Impact: While T-Mobile appears to be more than pleased with how the approval process for its bid is currently progressing, a scenario wherein the third- and fourth-largest wireless carriers in the country end up merging in the first three months of 2019 remains unlikely. Lawsuits could still be launched as the DOJ has yet to make the conclusions of its probe official and some industry watchers remain unconvinced that Washington will greenlight the deal with minor demands or no concession requests whatsoever. Both T-Mobile and Sprint are banking on the tie-up to be approved less they risk falling behind in the next-gen wireless race which just started a new episode yesterday after the FCC announced the start of its first high-band 5G spectrum auction.

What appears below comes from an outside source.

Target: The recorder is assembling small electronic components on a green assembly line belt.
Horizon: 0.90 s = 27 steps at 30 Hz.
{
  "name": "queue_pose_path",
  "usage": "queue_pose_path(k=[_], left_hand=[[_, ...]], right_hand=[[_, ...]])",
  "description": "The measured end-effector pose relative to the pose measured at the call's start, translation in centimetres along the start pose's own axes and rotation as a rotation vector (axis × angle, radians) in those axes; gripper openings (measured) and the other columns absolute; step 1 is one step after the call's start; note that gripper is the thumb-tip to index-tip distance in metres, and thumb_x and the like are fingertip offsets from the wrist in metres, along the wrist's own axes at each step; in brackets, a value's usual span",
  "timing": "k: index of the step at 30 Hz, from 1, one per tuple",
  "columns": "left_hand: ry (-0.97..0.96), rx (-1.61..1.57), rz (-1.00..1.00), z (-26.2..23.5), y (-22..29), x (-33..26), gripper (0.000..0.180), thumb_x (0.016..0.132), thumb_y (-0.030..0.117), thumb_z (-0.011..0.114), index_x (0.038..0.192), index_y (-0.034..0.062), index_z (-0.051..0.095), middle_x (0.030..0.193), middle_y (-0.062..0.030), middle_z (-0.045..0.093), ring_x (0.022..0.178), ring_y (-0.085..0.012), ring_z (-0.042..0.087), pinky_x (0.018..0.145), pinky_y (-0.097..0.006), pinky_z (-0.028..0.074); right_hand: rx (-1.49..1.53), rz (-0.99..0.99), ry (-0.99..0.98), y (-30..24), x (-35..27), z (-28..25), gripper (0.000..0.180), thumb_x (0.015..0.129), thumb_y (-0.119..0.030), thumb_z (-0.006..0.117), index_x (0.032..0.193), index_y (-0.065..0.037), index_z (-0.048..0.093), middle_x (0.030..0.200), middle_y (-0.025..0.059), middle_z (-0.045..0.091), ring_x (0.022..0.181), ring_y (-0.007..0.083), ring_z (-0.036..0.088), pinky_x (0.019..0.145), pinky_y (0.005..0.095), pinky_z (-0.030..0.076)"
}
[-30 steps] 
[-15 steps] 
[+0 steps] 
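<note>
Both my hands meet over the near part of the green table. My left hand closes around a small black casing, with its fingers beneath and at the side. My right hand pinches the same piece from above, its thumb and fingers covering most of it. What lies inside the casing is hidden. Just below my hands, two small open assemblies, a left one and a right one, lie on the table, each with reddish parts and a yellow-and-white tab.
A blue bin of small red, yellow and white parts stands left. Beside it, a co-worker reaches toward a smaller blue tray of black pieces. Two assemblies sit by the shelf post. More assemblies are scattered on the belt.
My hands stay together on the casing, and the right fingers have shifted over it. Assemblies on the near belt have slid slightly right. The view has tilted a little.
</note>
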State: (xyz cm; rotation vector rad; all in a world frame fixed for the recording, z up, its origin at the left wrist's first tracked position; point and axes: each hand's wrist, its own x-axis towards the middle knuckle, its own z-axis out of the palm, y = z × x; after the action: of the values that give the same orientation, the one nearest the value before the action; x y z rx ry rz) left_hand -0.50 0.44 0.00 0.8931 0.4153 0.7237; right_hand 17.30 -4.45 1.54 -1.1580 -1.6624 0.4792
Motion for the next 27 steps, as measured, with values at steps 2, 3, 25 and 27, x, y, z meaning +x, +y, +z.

The likely approval of Sprint and T-Mobile's merger would also complicate things for the current U.S. administration whose stance on big-business consolidations and antitrust in general is becoming less clear by the day. Earlier this year, the DOJ lost an accelerated legal battle with AT&T over its $85.6 billion purchase of Time Warner, arguing that the deal could provide the telecom giant with an unfair advantage in the content business, allowing it to ramp up licensing costs of Time Warner's content for rivals of its own streaming solution - DIRECTV. The move surprised many an analyst, being a largely unprecedented attempt at preventing a vertical merger on Washington's part. While the T-Mobile and Sprint's consolidation would see the number of rivals in the wireless space drop from four to three, AT&T's now-concluded deal didn't take out any competition from the market, yet ended up facing much more significant opposition, at least so far.
The situation is curious enough to have attracted attention from the Democratic party that just won the House of Representatives earlier this month and is planning to open a probe of the matter after its new legislators are sworn in this January, California Rep Adam Schiff said last week. The investigators will be looking into the possibility that the DOJ's lawsuit aimed at preventing AT&T from completing its massive deal was a revenge plot orchestrated by the White House due to the animosity between President Trump and CNN, a division of Time Warner's Turner. AT&T previously tried arguing a similar claim but failed to substantiate it, with both the White House and the DOJ already dismissing those allegations as frivolous. Regardless, if T-Mobile and Sprint manage to complete their merger without major regulatory hurdles, that development would likely give more credence to such claims of biased regulatory activities.